3. And Pankiw now has a “very powerful tool, and that is the internet” and will be doing an “end run around the media”. He will be running his campaign purely off of his website: [url=]
Pankiw has been under rigorous scrutiny in Saskatoon at his perspective on what he describes as “race based privileges” of aboriginal people. His view is for the abolition of any treaty or right recognizing aboriginal’s special status and to have them “integrated into society.” This perspective goes against the common expressed Canadian value of appreciation of multiculturalism and asymmetrical treatment in the benefit of disfranchised peoples. In this, is where great tension lies and where many people, like the reporter in his press conference asking him if he is “straight up a racist” come from.

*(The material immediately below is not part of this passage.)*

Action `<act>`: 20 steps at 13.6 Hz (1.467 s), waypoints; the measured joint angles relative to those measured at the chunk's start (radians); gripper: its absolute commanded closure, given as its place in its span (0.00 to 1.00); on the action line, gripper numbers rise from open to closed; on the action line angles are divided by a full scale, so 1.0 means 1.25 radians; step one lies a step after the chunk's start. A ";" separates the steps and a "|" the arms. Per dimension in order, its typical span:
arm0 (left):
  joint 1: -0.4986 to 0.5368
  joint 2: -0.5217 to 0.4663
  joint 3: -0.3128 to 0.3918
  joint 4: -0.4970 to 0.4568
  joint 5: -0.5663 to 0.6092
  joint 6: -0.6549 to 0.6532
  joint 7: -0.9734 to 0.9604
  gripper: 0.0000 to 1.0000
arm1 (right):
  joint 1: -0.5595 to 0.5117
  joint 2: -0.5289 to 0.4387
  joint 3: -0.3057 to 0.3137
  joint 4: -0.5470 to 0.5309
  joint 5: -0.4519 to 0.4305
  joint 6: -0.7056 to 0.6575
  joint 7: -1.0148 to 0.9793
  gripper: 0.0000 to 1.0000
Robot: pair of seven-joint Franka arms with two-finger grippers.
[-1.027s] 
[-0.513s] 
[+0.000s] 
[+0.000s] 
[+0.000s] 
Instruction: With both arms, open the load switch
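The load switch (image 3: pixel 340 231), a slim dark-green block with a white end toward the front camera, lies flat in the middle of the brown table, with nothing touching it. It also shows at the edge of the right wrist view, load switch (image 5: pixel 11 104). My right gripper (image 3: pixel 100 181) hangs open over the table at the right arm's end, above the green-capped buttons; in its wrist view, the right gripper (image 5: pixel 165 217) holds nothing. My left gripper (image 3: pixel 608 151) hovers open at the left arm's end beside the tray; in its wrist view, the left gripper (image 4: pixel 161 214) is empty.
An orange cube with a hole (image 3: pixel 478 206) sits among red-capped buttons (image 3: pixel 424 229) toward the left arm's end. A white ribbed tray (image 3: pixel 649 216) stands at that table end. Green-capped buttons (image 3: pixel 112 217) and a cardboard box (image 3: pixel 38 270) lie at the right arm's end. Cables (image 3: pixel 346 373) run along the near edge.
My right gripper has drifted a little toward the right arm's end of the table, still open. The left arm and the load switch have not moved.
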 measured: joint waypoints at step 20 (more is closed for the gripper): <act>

However, Pankiw is a master of exacerbating his situation by poorly articulating ideas, comparing aboriginal chiefs to Klu Klux Klan members, and his constant use of the politically incorrect term “Indian”. This coupled with his aggressive and somewhat uncalled for treatment of the media members (for example, calling the press conference to “rub it in their faces”) has put Pankiw in a rather bad view from the public eye. Despite this negative aura Pankiw has brought around the issue, Canadians can at least relate to aboriginal rights and treaties as a long, outstanding issue that does need to be dealt with. What Pankiw fails to do, is suggest any means of resolving the dilemma within the current institutions from a multicultural perspective. Most of the aboriginal rights are specifically tide to the right of aboriginals to self govern within Canada. Free education being a means to learn how to self govern, and tax exemption allowing them to set up their own tax system to fund their own government and government programs such as health care. These might sound like good ideas but they are heavily tide to sovereignty, and the ability of aboriginals to have authority over a given area. Until Ottawa and the provinces come together to solve the many outstanding land disputes as well as to sit down to completely define (individual) group rights, this is doubtful. Pankiw might find himself rallying a more support if his focus shifted from abolition to reform; reform that allows aboriginals to become independent and co-exist with out and outstanding fiscal tension.